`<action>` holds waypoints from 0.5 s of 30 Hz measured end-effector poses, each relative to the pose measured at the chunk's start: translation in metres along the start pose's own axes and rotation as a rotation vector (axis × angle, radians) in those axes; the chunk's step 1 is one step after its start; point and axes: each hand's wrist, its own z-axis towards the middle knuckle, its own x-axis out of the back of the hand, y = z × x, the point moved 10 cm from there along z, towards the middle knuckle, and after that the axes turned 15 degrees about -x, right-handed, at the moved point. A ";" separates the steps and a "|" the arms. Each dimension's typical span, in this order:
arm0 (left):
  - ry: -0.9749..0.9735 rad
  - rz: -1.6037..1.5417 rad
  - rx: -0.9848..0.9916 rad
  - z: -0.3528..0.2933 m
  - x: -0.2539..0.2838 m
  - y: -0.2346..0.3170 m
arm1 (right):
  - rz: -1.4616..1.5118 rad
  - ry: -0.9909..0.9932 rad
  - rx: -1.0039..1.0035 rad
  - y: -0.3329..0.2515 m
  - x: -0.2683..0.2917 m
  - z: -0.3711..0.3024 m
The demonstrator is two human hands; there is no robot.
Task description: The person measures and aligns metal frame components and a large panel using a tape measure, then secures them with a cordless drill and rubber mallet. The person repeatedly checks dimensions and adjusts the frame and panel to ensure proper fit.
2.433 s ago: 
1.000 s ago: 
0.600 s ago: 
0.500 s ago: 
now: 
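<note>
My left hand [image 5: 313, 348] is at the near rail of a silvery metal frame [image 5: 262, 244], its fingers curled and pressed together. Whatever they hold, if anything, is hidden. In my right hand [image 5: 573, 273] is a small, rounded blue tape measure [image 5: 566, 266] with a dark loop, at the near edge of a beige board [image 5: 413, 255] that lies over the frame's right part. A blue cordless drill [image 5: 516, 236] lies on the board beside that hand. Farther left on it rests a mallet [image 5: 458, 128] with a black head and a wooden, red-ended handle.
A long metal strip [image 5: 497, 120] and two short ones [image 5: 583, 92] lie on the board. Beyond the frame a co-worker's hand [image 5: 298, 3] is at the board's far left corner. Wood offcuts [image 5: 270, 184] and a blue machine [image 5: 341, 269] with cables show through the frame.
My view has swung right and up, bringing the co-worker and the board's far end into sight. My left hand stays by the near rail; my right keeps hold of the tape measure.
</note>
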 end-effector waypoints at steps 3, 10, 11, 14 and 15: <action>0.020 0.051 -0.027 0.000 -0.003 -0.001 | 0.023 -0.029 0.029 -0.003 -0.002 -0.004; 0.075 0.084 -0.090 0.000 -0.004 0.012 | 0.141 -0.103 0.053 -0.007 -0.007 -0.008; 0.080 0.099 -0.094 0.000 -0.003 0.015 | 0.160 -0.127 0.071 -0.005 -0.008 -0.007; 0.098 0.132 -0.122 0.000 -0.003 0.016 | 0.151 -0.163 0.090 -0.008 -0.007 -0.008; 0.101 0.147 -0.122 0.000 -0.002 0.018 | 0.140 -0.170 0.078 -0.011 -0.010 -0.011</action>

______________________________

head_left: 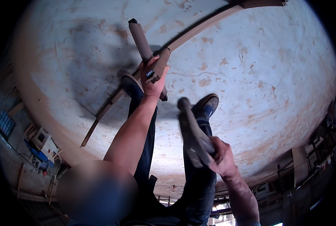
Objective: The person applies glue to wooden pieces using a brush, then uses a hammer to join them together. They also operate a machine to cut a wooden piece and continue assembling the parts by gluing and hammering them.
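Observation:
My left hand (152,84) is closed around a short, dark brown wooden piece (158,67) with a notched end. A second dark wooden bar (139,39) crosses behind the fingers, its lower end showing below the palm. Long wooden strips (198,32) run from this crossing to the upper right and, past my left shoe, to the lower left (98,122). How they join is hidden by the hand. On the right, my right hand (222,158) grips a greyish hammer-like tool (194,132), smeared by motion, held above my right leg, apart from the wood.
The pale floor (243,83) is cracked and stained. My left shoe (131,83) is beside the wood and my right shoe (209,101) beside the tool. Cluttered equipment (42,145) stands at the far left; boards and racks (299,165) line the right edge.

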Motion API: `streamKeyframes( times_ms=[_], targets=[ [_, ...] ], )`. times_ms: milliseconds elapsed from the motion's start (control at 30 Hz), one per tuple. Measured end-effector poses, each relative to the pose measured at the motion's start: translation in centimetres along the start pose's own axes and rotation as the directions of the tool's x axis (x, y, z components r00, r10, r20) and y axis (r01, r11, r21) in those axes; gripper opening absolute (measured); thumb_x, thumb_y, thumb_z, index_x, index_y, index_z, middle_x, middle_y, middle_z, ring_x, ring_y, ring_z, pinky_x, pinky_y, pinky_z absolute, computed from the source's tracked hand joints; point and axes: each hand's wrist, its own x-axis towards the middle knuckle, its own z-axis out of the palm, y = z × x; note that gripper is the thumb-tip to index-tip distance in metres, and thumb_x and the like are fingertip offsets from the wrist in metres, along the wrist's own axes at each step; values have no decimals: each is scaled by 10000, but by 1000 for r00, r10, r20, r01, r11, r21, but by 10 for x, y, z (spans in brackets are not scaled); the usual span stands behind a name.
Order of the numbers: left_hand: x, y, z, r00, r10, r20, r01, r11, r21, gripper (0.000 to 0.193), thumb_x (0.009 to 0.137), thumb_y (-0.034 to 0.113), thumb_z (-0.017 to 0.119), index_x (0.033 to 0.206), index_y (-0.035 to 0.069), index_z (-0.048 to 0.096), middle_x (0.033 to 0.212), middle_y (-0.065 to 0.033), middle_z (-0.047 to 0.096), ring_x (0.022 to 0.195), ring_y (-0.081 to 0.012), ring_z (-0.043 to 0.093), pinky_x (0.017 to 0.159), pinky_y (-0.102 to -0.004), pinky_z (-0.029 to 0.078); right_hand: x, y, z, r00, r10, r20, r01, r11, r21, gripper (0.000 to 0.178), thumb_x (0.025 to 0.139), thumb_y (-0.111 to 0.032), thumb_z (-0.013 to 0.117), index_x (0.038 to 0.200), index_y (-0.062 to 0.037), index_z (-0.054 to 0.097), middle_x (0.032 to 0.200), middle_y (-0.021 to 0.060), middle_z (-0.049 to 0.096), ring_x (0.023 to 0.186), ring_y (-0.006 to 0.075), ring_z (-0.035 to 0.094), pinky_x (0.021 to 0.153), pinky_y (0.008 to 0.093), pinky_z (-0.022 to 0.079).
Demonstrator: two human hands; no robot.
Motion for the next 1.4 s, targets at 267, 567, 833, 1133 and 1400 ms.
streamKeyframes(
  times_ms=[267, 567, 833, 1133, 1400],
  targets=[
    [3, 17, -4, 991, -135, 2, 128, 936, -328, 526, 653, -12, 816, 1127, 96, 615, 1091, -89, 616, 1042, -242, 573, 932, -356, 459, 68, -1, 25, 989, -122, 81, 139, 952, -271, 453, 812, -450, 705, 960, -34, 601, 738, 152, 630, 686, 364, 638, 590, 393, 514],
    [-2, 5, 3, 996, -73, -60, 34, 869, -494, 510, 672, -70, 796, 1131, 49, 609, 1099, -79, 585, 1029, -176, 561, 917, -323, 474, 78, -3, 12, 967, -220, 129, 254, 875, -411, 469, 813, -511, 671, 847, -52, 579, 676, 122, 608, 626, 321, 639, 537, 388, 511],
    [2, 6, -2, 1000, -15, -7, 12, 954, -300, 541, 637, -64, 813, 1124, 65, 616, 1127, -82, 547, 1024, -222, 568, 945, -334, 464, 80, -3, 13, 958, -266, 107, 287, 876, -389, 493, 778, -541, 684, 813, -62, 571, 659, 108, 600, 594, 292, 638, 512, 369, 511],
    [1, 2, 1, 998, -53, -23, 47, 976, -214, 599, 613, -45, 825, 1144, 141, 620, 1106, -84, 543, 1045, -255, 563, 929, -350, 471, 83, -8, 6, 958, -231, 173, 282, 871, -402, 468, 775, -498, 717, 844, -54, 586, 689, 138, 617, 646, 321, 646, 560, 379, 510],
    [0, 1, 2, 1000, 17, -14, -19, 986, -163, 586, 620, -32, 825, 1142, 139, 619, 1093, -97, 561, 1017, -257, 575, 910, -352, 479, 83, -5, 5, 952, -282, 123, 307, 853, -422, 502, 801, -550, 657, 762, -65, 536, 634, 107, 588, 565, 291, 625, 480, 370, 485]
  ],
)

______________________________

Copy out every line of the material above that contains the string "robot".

The demonstrator is two human hands; there is no robot.
Demonstrator: two human hands; no robot.

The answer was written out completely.